Nagibullah Raja Saleem, now 28, was also disqualified from driving for 10 years and fined $1,000.
He had earlier pleaded guilty to one count each of driving in a rash manner, drink-driving and using a mobile communication device while the bus was moving.
Nagibullah's lawyer, Mr Richard Siaw, had said in mitigation that his client had shown good conduct before the offence on June 29 last year.
He was also once featured in a publicity video by the Land Transport Authority. However, he had been suffering from emotional distress on that day. His former girlfriend had been threatening him, after they broke up because of his family's disapproval.
District Judge Kenneth Yap, while noting that Nagibullah was not a habitually bad driver, said that this was no excuse. He added: "It takes one action to create damage or massive loss of lives."
Nagibullah was found with 84 micrograms of alcohol in 100ml of breath. This was more than two times the prescribed limit.

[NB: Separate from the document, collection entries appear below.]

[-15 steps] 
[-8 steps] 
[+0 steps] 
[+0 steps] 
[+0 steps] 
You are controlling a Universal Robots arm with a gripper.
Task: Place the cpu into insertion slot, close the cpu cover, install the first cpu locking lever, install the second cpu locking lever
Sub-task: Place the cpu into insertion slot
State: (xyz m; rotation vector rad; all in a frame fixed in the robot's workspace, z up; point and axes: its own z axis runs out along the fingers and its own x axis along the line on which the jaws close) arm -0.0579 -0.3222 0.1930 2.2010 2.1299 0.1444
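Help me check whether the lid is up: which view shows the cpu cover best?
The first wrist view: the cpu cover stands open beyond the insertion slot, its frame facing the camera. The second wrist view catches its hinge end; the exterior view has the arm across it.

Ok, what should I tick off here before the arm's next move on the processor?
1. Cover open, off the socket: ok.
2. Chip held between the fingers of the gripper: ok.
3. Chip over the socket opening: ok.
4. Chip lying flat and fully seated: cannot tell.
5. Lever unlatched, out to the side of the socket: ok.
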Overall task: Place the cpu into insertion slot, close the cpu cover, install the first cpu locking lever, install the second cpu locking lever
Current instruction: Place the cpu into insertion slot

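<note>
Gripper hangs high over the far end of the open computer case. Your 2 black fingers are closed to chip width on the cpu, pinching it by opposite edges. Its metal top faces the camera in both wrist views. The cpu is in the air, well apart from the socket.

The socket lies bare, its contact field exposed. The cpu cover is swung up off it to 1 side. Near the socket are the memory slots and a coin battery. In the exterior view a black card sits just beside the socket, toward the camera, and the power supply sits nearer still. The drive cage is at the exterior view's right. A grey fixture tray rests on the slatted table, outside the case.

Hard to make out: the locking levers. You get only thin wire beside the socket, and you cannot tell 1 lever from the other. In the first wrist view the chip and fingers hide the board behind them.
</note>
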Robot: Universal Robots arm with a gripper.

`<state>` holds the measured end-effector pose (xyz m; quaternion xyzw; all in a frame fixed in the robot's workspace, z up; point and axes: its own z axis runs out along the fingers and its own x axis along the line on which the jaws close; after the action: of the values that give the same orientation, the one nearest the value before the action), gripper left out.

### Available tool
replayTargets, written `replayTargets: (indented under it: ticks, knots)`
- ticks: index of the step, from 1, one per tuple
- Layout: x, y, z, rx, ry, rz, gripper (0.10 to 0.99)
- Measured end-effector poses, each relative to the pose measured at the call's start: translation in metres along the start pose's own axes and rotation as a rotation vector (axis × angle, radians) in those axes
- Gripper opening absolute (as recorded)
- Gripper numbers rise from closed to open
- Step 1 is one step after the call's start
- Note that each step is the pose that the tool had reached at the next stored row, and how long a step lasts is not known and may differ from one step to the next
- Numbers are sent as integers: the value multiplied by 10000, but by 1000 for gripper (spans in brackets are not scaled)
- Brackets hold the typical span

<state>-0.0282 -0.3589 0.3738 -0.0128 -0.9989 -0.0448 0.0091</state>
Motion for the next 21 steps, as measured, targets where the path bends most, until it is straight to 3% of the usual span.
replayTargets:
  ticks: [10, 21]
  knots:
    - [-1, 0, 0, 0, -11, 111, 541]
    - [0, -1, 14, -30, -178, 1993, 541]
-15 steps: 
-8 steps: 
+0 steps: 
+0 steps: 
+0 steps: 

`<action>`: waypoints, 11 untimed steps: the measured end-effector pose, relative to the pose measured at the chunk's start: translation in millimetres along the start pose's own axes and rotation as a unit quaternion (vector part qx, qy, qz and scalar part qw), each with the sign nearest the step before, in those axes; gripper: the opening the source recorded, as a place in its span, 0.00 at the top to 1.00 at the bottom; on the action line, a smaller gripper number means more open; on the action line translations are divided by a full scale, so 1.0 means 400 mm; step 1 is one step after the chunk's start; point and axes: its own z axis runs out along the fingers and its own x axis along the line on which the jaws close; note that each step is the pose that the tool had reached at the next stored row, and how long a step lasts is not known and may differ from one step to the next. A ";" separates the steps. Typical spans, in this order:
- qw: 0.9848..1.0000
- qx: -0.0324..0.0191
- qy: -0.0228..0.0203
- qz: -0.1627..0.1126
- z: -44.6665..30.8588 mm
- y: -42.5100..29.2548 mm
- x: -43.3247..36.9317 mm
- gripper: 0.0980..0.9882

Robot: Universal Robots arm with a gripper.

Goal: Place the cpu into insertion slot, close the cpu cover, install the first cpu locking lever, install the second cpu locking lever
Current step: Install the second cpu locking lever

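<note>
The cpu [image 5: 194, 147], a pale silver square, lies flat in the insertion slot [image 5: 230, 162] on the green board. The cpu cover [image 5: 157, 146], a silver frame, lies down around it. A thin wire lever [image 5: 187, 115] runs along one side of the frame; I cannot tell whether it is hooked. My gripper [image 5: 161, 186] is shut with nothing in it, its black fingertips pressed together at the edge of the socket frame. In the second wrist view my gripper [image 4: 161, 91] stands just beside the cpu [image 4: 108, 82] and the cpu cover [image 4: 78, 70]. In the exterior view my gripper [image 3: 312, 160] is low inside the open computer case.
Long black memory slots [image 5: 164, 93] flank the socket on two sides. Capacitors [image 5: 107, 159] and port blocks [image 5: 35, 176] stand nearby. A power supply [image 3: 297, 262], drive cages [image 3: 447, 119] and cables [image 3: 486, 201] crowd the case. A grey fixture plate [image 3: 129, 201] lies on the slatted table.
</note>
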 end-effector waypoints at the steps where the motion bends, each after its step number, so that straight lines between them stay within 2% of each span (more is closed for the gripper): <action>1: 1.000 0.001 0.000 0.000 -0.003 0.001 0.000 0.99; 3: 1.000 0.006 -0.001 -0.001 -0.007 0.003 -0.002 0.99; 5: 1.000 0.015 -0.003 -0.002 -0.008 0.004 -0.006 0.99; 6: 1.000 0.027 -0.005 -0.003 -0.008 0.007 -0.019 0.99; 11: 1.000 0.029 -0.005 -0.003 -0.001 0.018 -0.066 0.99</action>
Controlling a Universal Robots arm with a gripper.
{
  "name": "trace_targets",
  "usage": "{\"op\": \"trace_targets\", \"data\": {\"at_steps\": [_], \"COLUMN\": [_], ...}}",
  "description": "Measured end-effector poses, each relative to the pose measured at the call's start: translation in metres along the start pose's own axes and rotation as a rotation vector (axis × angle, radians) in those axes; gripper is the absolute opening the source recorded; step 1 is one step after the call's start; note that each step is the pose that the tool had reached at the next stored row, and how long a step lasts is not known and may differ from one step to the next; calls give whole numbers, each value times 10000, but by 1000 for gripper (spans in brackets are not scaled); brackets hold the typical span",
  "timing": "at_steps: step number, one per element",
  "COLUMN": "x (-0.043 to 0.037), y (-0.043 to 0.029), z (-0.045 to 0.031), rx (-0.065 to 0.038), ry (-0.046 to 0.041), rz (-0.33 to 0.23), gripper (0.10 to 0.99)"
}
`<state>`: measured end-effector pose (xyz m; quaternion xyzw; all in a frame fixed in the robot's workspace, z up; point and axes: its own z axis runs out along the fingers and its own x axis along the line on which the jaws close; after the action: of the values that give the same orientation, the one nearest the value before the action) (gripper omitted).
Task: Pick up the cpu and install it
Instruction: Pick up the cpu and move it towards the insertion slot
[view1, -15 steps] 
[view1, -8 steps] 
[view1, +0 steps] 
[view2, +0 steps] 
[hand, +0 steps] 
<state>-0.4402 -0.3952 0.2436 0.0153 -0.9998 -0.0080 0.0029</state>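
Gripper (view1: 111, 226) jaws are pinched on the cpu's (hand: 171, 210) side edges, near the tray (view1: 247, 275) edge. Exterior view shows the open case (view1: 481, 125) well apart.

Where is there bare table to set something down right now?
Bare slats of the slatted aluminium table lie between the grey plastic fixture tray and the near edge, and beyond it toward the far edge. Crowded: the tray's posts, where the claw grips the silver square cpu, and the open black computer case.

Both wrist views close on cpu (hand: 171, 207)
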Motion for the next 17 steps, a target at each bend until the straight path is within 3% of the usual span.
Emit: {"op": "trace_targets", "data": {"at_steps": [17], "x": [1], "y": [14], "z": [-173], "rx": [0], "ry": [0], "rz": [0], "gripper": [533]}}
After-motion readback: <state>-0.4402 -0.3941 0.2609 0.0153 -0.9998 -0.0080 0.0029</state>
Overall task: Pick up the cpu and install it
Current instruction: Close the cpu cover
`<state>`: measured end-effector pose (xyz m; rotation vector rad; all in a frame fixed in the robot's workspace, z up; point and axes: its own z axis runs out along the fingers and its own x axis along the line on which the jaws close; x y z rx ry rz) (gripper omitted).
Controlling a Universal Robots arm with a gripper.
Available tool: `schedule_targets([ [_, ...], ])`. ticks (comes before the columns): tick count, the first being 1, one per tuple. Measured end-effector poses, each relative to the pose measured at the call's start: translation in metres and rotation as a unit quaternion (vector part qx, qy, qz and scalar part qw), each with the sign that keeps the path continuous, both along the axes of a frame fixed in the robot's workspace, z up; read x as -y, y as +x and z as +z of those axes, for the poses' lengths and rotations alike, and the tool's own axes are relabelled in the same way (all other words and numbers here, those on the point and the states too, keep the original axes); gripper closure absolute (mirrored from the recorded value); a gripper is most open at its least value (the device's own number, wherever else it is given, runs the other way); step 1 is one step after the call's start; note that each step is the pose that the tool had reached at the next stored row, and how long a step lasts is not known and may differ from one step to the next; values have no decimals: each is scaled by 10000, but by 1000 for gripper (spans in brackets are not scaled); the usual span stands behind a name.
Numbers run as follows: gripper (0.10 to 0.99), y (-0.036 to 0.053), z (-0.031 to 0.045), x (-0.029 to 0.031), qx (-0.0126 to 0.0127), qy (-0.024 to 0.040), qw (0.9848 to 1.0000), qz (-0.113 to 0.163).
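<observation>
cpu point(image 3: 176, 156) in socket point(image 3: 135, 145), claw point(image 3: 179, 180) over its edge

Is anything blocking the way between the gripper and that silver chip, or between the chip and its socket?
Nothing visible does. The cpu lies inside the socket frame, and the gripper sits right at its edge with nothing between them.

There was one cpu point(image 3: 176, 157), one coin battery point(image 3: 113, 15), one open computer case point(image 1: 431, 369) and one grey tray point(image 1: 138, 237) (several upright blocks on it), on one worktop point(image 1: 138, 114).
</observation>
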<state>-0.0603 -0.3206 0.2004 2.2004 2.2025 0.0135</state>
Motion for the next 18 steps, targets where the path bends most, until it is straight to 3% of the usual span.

The court heard that he had started drinking alcohol before his shift at the Shenton Way bus terminal at 3.30pm. He later sneaked in a 330ml bottle of blackcurrant vodka, placing it at the left side of the driver's seat.
Closed-circuit television footage showed him taking a total of six sips from the bottle over the 2½ hours he was driving the bus.
Between 4.15pm and 5.37pm, there were multiple passengers on board when he was travelling from Shenton Way to Yio Chu Kang bus terminal, a distance of about 22km.
A few of them had confronted him when he beat the red light at several traffic junctions and even fell asleep at the wheel.
He continued to drive dangerously while he was returning to Shenton Way bus terminal via the Central Expressway, after the bus was off-service.
Deputy Public Prosecutor Parvathi Menon said that Nagibullah's actions had endangered bus passengers and other road users, and that "it was nothing short of miraculous that there were no accidents".
Agreeing, District Judge Yap said that as a public transport driver, Nagibullah shoulders a heavier responsibility as he was entrusted with the lives of his passengers.
"Whether he was upset or had personal troubles, it was no excuse to put lives at risk," he said.